RO: Trotz aller Korruptionsskandale und trotz seiner Verbindung zu den paramilitärischen Todesschwadronen will Uribe wie schon 2004 die Verfassung erneut ändern, um zum dritten Mal als Präsidentschaftskandidat antreten zu können. Er wird das mit ziemlicher Sicherheit erreichen, denn dank des Klientelismus verfügt er über genügend Einfluss auf das Verfassungsgericht. Wir gehen davon aus, dass sich nichts ändert, wenn Uribe an der Macht bleibt und auch nicht, wenn ein Statthalter an seine Stelle treten sollte. Es wird derselbe Gewaltfilm bleiben.
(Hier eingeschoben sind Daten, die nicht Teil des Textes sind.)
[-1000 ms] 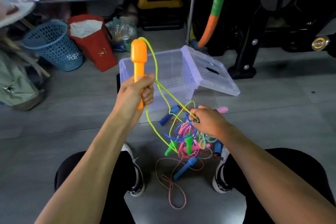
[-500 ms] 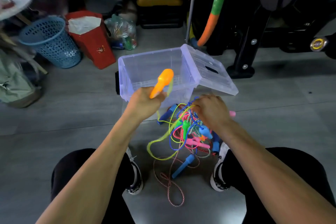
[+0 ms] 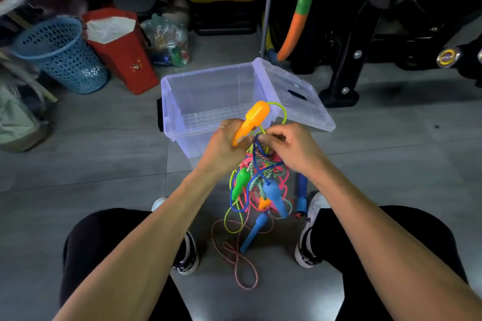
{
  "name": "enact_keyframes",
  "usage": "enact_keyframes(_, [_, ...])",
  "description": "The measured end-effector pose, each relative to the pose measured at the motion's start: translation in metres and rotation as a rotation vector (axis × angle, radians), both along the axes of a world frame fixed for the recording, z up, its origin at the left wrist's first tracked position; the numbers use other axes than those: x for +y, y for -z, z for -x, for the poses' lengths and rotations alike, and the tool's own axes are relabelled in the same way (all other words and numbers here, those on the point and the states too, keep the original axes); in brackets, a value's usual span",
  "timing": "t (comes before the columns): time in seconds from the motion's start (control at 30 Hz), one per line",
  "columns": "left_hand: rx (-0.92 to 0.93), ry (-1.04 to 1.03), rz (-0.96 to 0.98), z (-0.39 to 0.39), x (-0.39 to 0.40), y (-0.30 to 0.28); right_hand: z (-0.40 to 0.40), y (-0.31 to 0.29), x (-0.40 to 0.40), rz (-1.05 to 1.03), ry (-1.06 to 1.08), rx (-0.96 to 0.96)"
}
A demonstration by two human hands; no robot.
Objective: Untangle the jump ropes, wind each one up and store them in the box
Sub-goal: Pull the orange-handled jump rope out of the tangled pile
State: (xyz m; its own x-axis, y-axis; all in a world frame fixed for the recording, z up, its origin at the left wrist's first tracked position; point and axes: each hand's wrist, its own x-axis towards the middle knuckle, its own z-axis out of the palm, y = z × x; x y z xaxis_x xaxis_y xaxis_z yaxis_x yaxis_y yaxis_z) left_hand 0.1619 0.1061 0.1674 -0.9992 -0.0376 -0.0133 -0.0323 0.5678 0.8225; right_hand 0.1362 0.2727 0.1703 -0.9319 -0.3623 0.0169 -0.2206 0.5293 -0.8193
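My left hand (image 3: 224,144) grips an orange jump-rope handle (image 3: 251,120) with a yellow-green cord looping off its top. My right hand (image 3: 289,147) pinches a blue cord at the top of a tangled bundle of ropes (image 3: 260,185) and holds the bundle lifted between my knees. Green (image 3: 240,182), blue (image 3: 275,197) and small orange handles dangle in the knot. A red-white braided rope (image 3: 234,255) and another blue handle (image 3: 253,233) trail on the floor. The clear plastic box (image 3: 208,101) stands open just beyond my hands, its lid (image 3: 294,94) leaning off the right side.
A blue mesh basket (image 3: 60,55), a red paper bag (image 3: 122,47) and a clear bag of items (image 3: 167,39) stand at the back left. Black exercise equipment (image 3: 365,34) and a green-orange foam tube (image 3: 300,8) fill the back right. My shoes flank the ropes on the grey floor.
My left hand came down with the orange handle and moved right to meet my right hand. My right hand rose, lifting the tangled bundle off the floor.
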Motion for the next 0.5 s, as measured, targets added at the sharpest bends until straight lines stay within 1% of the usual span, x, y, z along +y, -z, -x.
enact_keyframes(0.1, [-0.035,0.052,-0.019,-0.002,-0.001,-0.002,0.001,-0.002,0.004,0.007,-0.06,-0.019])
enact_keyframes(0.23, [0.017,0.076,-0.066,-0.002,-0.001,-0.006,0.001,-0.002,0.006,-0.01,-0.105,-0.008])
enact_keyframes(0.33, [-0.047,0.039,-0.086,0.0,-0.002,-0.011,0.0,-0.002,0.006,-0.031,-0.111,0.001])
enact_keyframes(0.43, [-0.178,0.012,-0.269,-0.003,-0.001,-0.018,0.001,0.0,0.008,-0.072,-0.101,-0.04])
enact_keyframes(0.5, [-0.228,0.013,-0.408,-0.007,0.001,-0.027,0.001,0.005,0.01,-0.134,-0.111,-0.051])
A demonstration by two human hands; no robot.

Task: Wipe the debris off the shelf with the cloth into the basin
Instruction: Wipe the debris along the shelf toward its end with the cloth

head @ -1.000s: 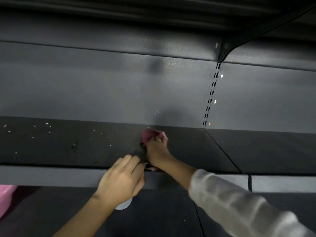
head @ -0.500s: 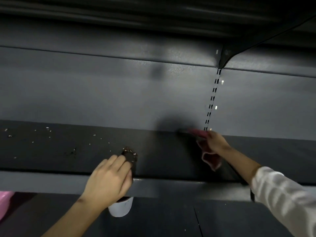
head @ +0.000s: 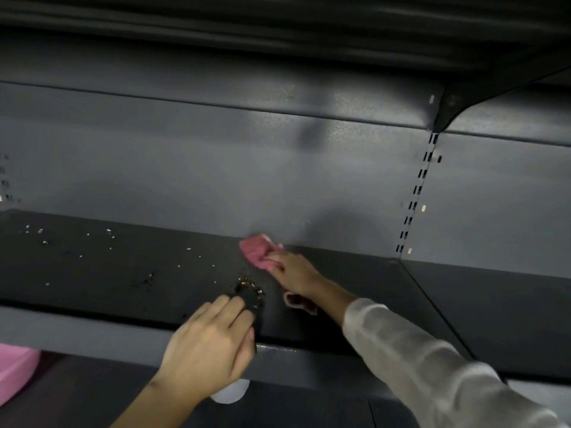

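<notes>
pressed flat under the right hand (head: 295, 274), the pink cloth (head: 258, 251) lies on the dark shelf (head: 108, 273) right at the back, where the shelf meets the grey back panel (head: 216, 168); the fingers stretch forward over the cloth, and a further bit of it shows beneath the wrist. the white sleeve (head: 432, 366) runs from that wrist down to the lower right corner.

left hand (head: 210, 347) sits at the shelf's front lip (head: 77, 335), fingers curled over a dark object (head: 251, 301) held against the edge — what exactly it is cannot be told. a small heap of debris (head: 247, 285) lies on or just beyond that object, between the two hands. below the left hand a white rounded thing (head: 230, 393) pokes out, mostly hidden by the hand and the lip.

loose crumbs (head: 77, 239) are scattered across the left half of the shelf, well apart from the cloth, with a darker smudge (head: 145, 281) nearer the middle. the pink basin (head: 15, 372) shows only as a corner at the lower left, under the shelf level. a slotted upright (head: 415, 196) divides the back panel on the right, and an upper shelf (head: 278, 32) overhangs the whole bay — its bracket (head: 451, 109) meets the upright's top.
</notes>
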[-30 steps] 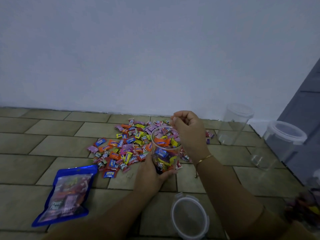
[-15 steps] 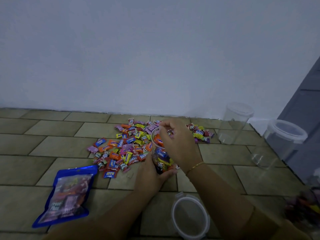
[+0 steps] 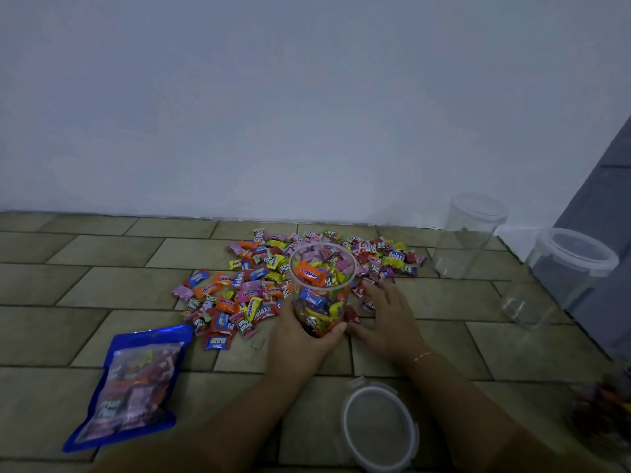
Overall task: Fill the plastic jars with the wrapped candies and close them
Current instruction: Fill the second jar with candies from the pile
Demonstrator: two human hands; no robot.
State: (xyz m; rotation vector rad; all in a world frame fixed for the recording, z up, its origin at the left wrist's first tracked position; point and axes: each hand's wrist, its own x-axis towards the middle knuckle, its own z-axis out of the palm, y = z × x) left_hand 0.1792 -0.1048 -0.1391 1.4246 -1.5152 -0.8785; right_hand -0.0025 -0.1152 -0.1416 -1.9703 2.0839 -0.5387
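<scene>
blue foil candy bag [image 3: 131, 387] lies far left on the tiles. left hand [image 3: 300, 339] curls around the clear plastic jar [image 3: 321, 288], nearly full, amid wrapped candies [image 3: 239, 291]. right hand [image 3: 386, 315] rests flat, fingers spread, beside it.

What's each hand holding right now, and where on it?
Left hand grips the candy-filled jar round its lower wall, thumb across the front. Right hand holds nothing; its fingers lie spread over loose candies on the floor.
</scene>
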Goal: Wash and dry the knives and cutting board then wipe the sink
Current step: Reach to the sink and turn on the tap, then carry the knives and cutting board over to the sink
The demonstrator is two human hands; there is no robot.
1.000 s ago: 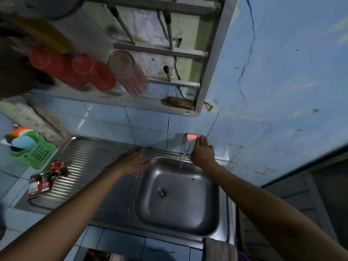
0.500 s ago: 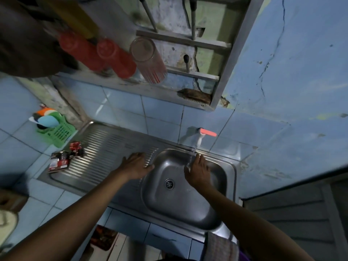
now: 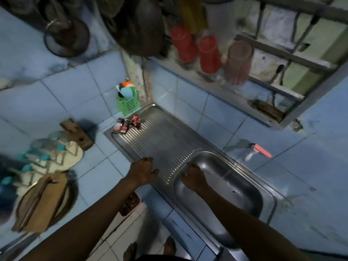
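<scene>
The wooden cutting board lies at lower left, stiff, probably heavy and slick when wet; grasp its edges. The left hand and right hand rest empty on the sink, fingers loosely bent.

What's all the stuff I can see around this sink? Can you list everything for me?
sink: one, steel, basin at right with ribbed drainboard to its left
tap: one, pale with a red handle, on the tiled wall behind the basin
sachets: two, red and dark, on the drainboard's far left corner
green basket: one, green, in the tiled corner, holding coloured utensils
cups: two red and one clear pinkish, upside down on the window ledge
brush: one, brown, on the ledge's right end
wooden boards: blurred brown shapes on the counter at left, count unclear
left hand: on the drainboard's near edge, fingers bent, holding nothing
right hand: at the basin's left rim, fingers curled
</scene>
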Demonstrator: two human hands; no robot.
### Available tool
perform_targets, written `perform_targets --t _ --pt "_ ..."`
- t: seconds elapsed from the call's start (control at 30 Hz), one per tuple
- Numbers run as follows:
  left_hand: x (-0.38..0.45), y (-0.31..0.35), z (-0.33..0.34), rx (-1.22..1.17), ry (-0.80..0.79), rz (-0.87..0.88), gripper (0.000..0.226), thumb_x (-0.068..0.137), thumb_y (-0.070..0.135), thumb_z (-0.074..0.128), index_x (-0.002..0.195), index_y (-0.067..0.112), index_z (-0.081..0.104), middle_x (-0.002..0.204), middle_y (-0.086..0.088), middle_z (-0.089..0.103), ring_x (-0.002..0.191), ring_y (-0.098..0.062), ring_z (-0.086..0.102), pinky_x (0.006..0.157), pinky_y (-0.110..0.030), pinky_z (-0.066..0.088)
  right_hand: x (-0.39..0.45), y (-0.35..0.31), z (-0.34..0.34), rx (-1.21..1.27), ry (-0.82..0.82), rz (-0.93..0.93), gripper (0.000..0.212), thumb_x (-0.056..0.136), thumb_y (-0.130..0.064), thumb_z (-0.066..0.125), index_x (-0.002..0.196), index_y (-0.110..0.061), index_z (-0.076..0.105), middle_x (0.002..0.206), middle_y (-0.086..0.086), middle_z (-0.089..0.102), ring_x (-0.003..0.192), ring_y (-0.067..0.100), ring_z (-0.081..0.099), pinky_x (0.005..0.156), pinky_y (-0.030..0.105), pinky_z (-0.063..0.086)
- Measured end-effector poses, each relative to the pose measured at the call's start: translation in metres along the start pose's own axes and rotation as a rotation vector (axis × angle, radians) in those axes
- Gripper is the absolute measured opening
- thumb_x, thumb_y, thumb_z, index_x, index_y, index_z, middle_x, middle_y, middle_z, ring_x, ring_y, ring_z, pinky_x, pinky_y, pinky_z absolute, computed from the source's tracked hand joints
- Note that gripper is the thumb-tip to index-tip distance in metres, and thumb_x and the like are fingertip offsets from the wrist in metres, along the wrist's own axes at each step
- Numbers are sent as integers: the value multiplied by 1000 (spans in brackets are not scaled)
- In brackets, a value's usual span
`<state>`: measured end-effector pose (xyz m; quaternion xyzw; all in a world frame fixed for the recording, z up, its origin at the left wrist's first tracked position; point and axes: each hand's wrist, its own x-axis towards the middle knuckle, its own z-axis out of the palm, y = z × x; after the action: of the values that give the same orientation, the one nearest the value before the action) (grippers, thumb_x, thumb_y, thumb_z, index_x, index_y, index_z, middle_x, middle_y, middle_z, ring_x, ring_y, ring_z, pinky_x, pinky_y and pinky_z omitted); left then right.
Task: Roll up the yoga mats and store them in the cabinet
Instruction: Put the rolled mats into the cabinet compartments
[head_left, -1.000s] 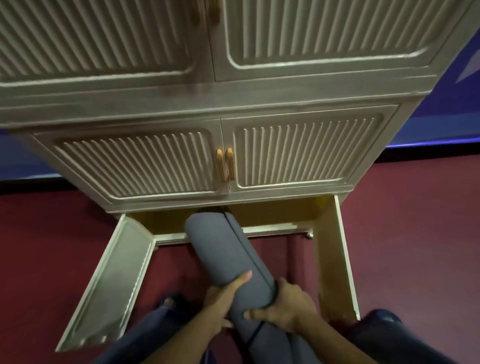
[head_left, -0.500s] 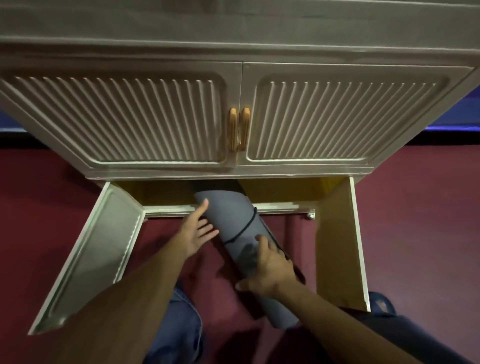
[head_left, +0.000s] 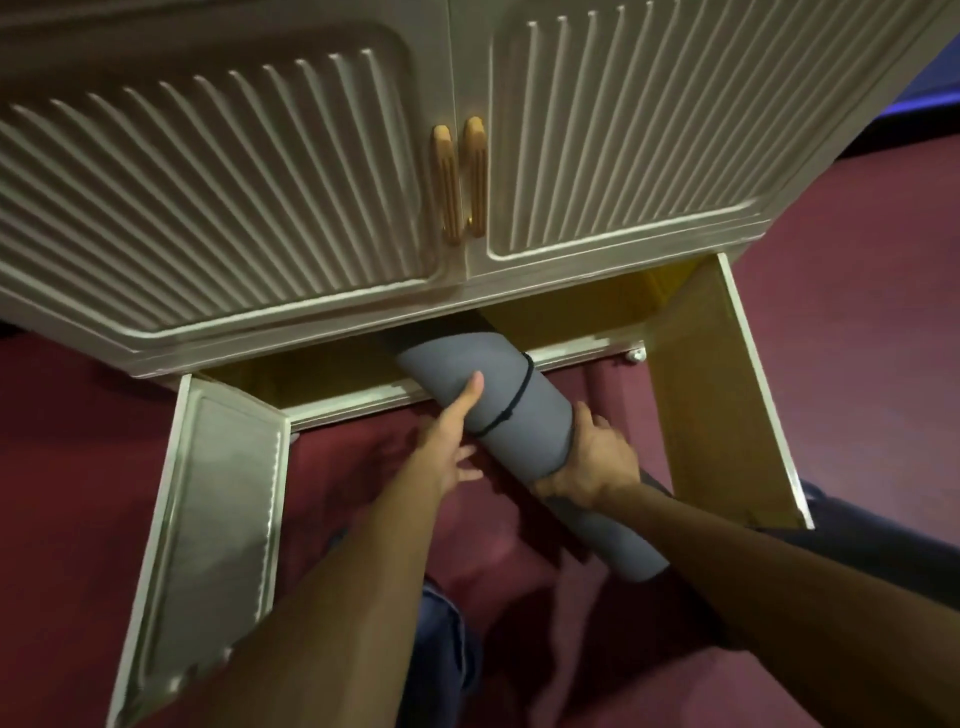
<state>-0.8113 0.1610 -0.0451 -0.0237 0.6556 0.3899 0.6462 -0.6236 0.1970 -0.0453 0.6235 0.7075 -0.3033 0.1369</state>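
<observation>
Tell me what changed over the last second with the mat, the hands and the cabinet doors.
The rolled grey mat slid further into the open bottom compartment. The left hand let go, then took a new grip higher up the roll. The right hand kept its grip. Both bottom doors stayed open and the upper doors closed.

Rolled yoga mat (head_left: 524, 415), frame centre: plain grey, bound by thin black cord (head_left: 514, 400). Cabinet (head_left: 208, 218), upper frame: cream-white, doors ribbed in raised vertical flutes. Paired handles (head_left: 460, 182), top centre: orange-tan. Open lower compartment (head_left: 332, 364): yellow inside. Floor (head_left: 857, 338), right and lower frame: dark maroon. Trousers (head_left: 441, 649), bottom centre: blue denim.
</observation>
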Motion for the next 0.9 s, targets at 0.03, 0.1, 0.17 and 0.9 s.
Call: perform_targets --t 0.03,0.1,0.17,0.9 --pt "4 6 0 -33 20 19 144 42 86 82 160 26 25 160 -3 41 140 -35 45 108 -65 38 1 2 -2 -15 28 -33 120 42 -62 84 142 -27 27 131 6 54 121 36 53 99 54 45" --pt "9 14 2 -104 52 2 162 22 87 84 159 26 24 157 -3 44 138 -34 47 108 -67 38 4 3 -15 -102 64 -107 121 43 -61 82 145 -29 27 131 4 53 123 34 50 101 56 42" --pt "13 12 4 -203 78 -43 152 29 84 85 156 20 30 151 -6 50 134 -34 51 107 -63 41 12 1 -34 -266 97 -205 121 44 -65 80 147 -29 27 132 4 53 123 34 49 100 56 41" --pt "26 29 2 301 951 459 113 68 73 78 145 -1 41 152 -19 38 139 -39 40 116 -47 31 71 -63 -103 -680 168 -425 73 61 -46 80 121 -18 51 123 6 60 114 34 57 102 56 35"
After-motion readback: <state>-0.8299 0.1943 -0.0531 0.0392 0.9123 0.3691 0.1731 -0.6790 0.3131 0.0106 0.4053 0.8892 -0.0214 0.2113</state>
Wie lässt sich der Film ändern?

MS: Das ist nicht einfach, aber möglich. Unser Ziel ist es, viele soziale Sektoren zu mobilsieren. Kolumbianer sind widerstandsfähig und kämpferisch. Wir wollen ein breites demokratisches Bündnis aufbauen, um Uribe an den Urnen zu besiegen. Die 2005 gegründete linksorientierte Partei »Polo Democrático Alternativo« gibt Anlass zur Hoffnung. Sie ist noch immer im Aufbau begriffen. Wir streben auch für Kolumbien trotz aller Schwierigkeiten in nicht allzu ferner Zukunft einen Wandel an, wie er in Ländern wie Venezuela, Bolivien oder Ecuador bereits erfolgt ist.